Morgen folded his arms over his stomach. Schlegel noticed he had put on weight. With his eyes closed Morgen said, ‘Prophecy and improvisation.’

  ‘Another of your riddles?’

  ‘Quite plain, I think. If you go back over the leadership’s speeches you will find what is happening was foretold, which we misread for exaggeration or metaphor. No one expected anything so literal. Our leader didn’t walk among us. He left it to us. He saw into our souls and read something very dark in our psyche that sidestepped two thousand years of Christianity. And work it out we did, and the ones that did nothing were party to all those auctions from requisitioned properties in Berlin and the taking from Canada because how it got there is of no consequence to the takers. Look at this place, a temple to improvisation and corruption the result.’

  Morgen deduced the garrison was intrinsically different from the death camps, which had replaced the defunct euthanasia campaign.

  ‘No one from that programme is here. So is it a separate enterprise, an anomaly even?’

  ‘Are you saying the killing programme here might not be technically authorised?’

  ‘Through an oversight, perhaps, which means it may – just – not fall into the same extralegal category as the other.’

  ‘You mean prosecutable?’

  ‘Whether anyone will let us live to carry out those prosecutions is quite another matter.’

  He stood up.

  ‘Palitsch has agreed to talk. Not so tough now. A crybaby looking to cut a deal. Wirths will too.’

  Morgen had to explain about their arrests, with a look that asked what planet was Schlegel on.

  ‘And the security police will let them?’ Schlegel asked trying to sound clued-up.

  ‘The security police’s motives are unfathomable, but that slippery little chancer Broad is saying they are looking to offload.’

  ‘Why?’

  ‘Probably because Grabner wants to cut a deal, giving us them in exchange for letting him off.’

  ‘Are you all right with that?’

  Morgen shrugged. ‘We’ll get him anyway.’

  The cynicism was new. Morgen struck him as being as desperate as the rest of them.

  Broad was waiting at the punishment block. They could see Palitsch sitting in the assizes room. He pulled off the difficult trick of appearing craven and cocky, with his easy slouch, knees planted wide, hands dangling. He nodded at Schlegel, his eyes betraying his need.

  Broad said, ‘A word first.’

  He took them to another room and shut the door. He barely had a stripe to his name yet felt he could address Morgen as an equal. Morgen, never one to stand on ceremony, looked as though he wanted to snap a salute out of Broad. Instead he asked for a cigarette when it was garrison etiquette not to, and Morgen had been there long enough to know. Morgen took the cigarette and waited for Broad to light him. Round one to Morgen, Schlegel thought. Broad wouldn’t forget.

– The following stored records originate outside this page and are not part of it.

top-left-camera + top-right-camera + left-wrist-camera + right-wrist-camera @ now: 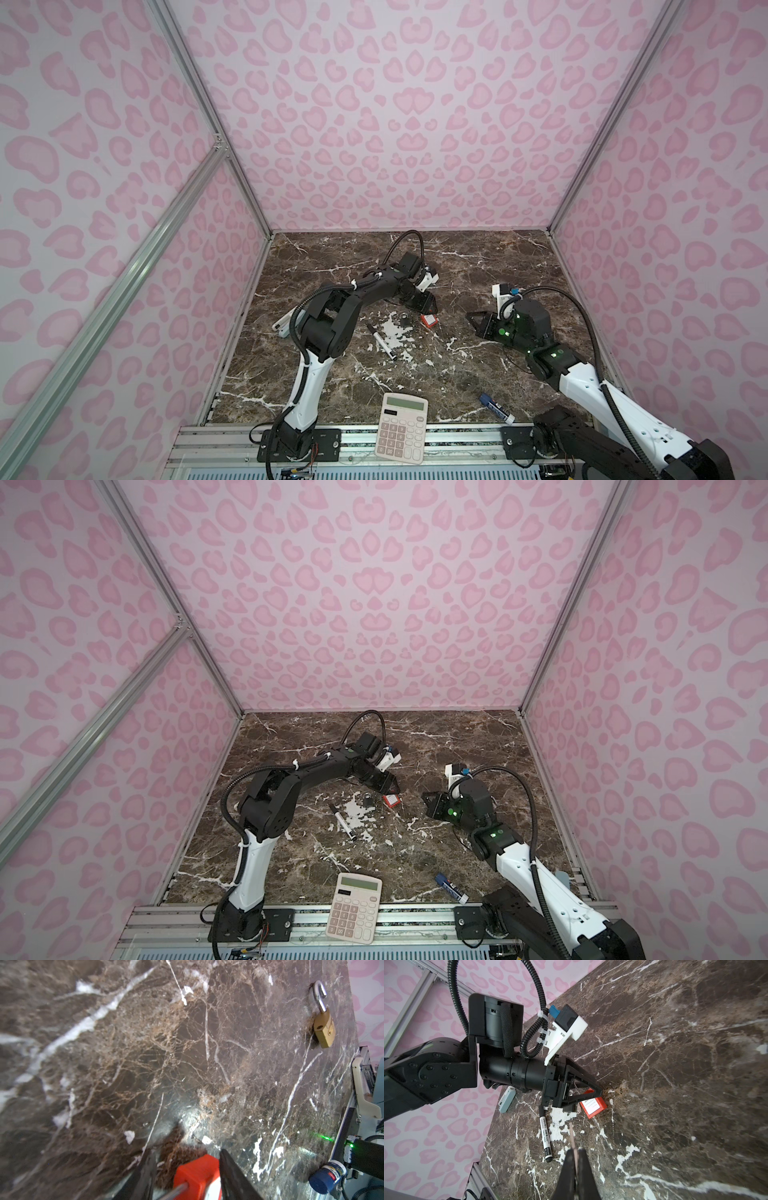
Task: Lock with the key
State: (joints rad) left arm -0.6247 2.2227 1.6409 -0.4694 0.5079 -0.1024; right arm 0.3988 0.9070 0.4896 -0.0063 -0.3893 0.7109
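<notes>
1. A black-and-white marker (383, 341) lies on the marble table (478, 257).
2. The left claw (432, 310), its jaws apart, straddles the red padlock (430, 321), which lies mid-table.
3. The right claw (470, 316), well apart from the padlock, is clamped tight on a thin key (572, 1136).

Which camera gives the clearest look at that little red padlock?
The right wrist view: the red padlock shows its labelled face, one edge behind the left hand. The left wrist view crops it at the frame edge. Both top views show it tiny.
</notes>
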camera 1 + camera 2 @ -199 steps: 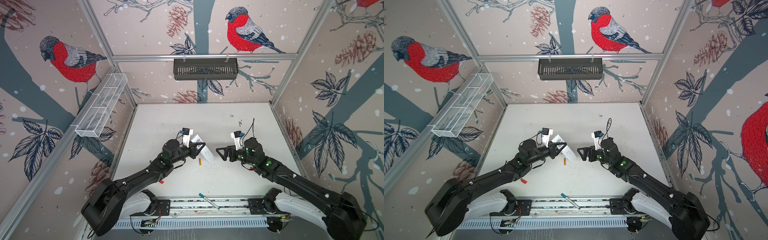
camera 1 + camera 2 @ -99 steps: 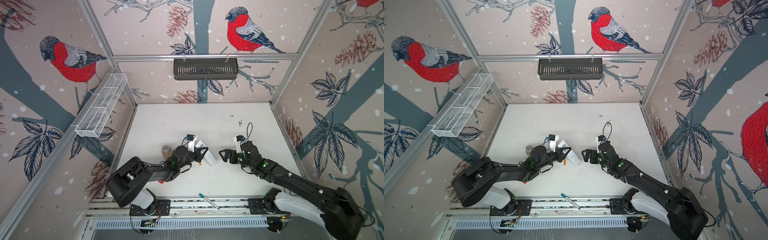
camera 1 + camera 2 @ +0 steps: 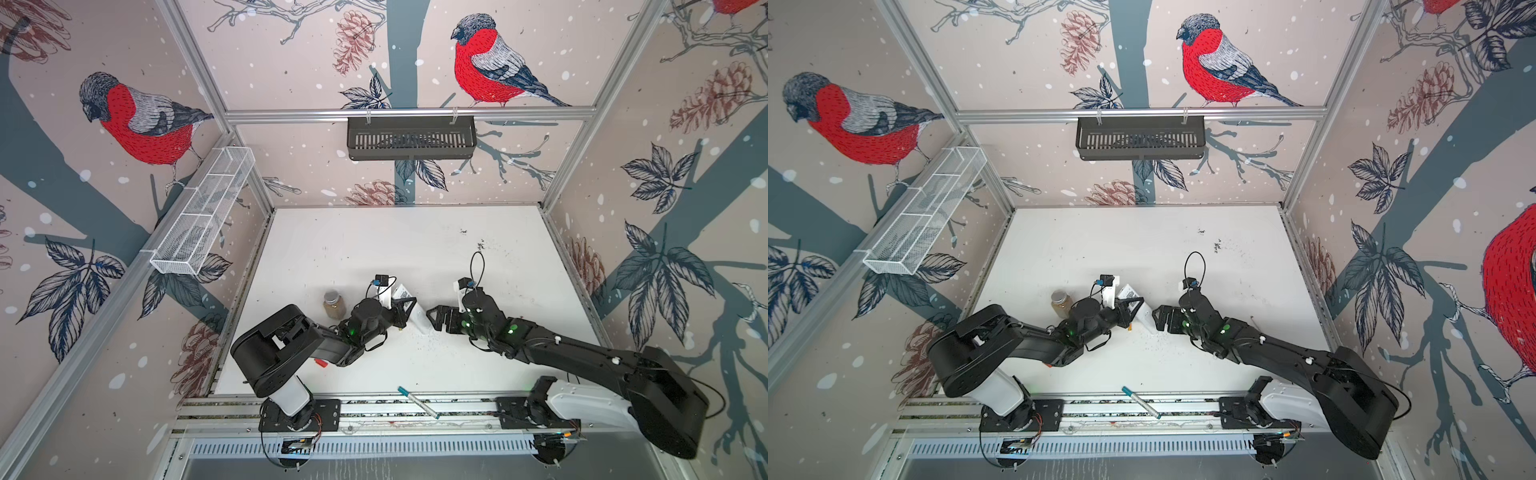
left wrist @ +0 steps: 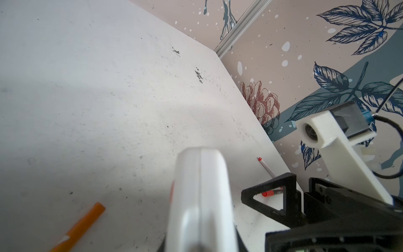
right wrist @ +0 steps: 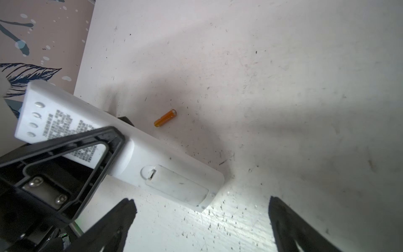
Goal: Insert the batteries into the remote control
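Left of centre in a top view, the left gripper (image 3: pixel 406 309) clamps the white remote (image 3: pixel 420 320) mid-body, an orange battery (image 5: pixel 165 118) lies loose just beside it, and to the right the empty right gripper (image 3: pixel 433 319) gapes near the shut battery cover (image 5: pixel 176 187), where prying could twist the remote free.

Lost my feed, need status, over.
Left gripper shut on remote control, back up, cover closed. Right gripper open beside its end. One battery loose on table. Nothing in the way.
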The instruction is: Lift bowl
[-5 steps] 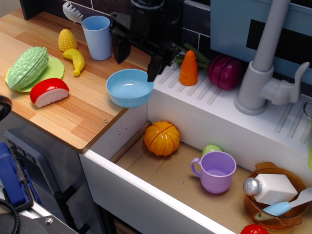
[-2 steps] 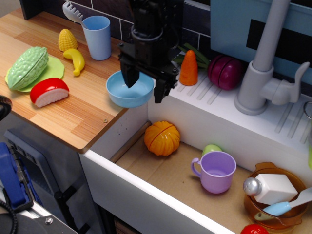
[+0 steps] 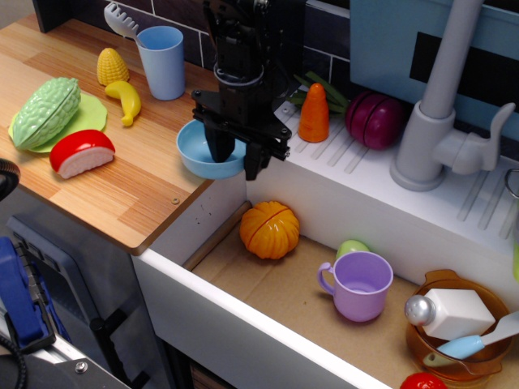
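The light-blue bowl [image 3: 198,151] sits on the wooden counter [image 3: 138,194] at its right end, next to the sink edge. My black gripper [image 3: 236,160] has come down from above onto the bowl's right side. One finger [image 3: 219,149] is inside the bowl and the other [image 3: 253,164] is outside, so they straddle the right rim with a narrow gap between them. The bowl still rests on the counter. Its right rim is hidden behind the gripper.
A tall blue cup [image 3: 160,61], corn [image 3: 112,66], banana [image 3: 126,101], green gourd [image 3: 46,112] and red slice [image 3: 81,152] lie to the left. A carrot [image 3: 314,113], purple onion [image 3: 375,119] and faucet [image 3: 442,121] are to the right. An orange pumpkin [image 3: 269,229], purple mug [image 3: 359,285] and amber bowl [image 3: 454,336] are in the sink.
The gripper moved from behind the bowl down onto its right rim. Its fingers have drawn closer together. The bowl has shifted slightly left.
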You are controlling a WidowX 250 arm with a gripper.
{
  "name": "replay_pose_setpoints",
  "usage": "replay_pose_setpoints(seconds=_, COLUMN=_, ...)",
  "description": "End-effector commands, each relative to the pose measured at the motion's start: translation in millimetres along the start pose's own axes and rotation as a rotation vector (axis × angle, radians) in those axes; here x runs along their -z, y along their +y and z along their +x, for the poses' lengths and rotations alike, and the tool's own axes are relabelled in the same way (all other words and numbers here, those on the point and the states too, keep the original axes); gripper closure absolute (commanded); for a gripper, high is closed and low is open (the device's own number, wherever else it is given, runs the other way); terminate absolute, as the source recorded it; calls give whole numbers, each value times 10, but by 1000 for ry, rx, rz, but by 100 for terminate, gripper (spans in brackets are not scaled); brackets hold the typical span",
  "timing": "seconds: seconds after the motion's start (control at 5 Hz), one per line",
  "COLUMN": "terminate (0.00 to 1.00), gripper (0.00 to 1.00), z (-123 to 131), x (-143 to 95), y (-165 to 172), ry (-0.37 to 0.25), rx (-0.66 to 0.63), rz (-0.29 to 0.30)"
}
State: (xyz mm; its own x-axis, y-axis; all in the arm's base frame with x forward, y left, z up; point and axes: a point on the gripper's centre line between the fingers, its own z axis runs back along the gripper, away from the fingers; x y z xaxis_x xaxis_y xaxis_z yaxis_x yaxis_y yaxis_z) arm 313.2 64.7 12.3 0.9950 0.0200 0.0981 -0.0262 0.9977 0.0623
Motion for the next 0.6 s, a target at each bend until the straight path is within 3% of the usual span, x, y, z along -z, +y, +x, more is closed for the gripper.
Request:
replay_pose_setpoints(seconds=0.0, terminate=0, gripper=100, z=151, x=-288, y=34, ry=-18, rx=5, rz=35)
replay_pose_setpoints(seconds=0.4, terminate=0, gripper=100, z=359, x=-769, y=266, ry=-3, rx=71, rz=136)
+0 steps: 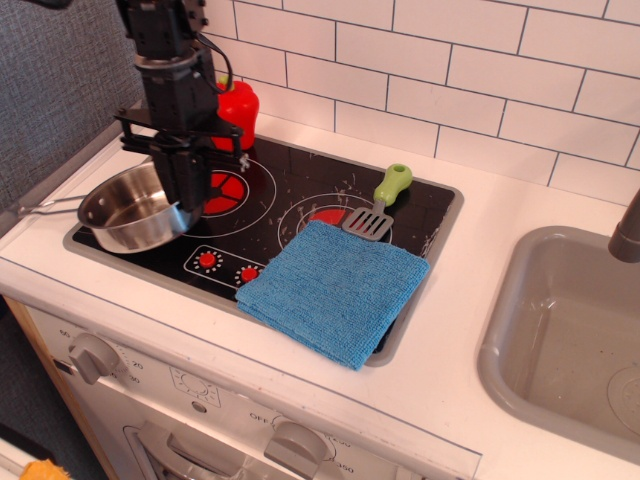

Schlegel considered him one of the more entertaining types but deeply untrustworthy.

  Broad told them it was being said the commandant wanted dismissal and a long sentence for Palitsch, preferably with an option of capital punishment for the death of Tanner.

  He was like a megaphone when it came to discretion, saying his boss Grabner was playing them off against the commandant.

  ‘Perfect,’ said Morgen. ‘It’s also known as falling between stools.’

  Schlegel supposed it was Broad’s job to convey his master’s wishes even when appearing not to. He admitted Palitsch was being sacrificed, as a peace offering to the commandant, given their mutual loathing.

  Broad imitated playing his squeezebox. ‘That old vendetta rag.’

  Schlegel wondered if Broad knew how much he irritated Morgen.

  They joined Palitsch. Broad tried to stay, claiming it was part of the deal, said in his usual lazy way.

  Morgen looked about to explode, said nothing, and held the door until Broad ambled out, hands raised in mock surrender.

  Schlegel remembered Palitsch and Broad’s drunken interruption after the round of executions. It was as well to remind himself.

  Palitsch watched cautiously, waiting for them to settle.

  Schlegel thought perhaps he wasn’t aware of being framed. For all the pretence of a front, the man looked confused and needy, and when he spoke it came out whiny.

  He said the racial defilement charge was being pressed by other parties.

  Morgen said, ‘We were told you wanted to speak to us.’

  Palitsch, slow to cotton on, finally pretended he had.

  Morgen surprised him by saying, ‘Tell us what you know and, depending on how useful I find it, I will limit the number of questions we ask about you.’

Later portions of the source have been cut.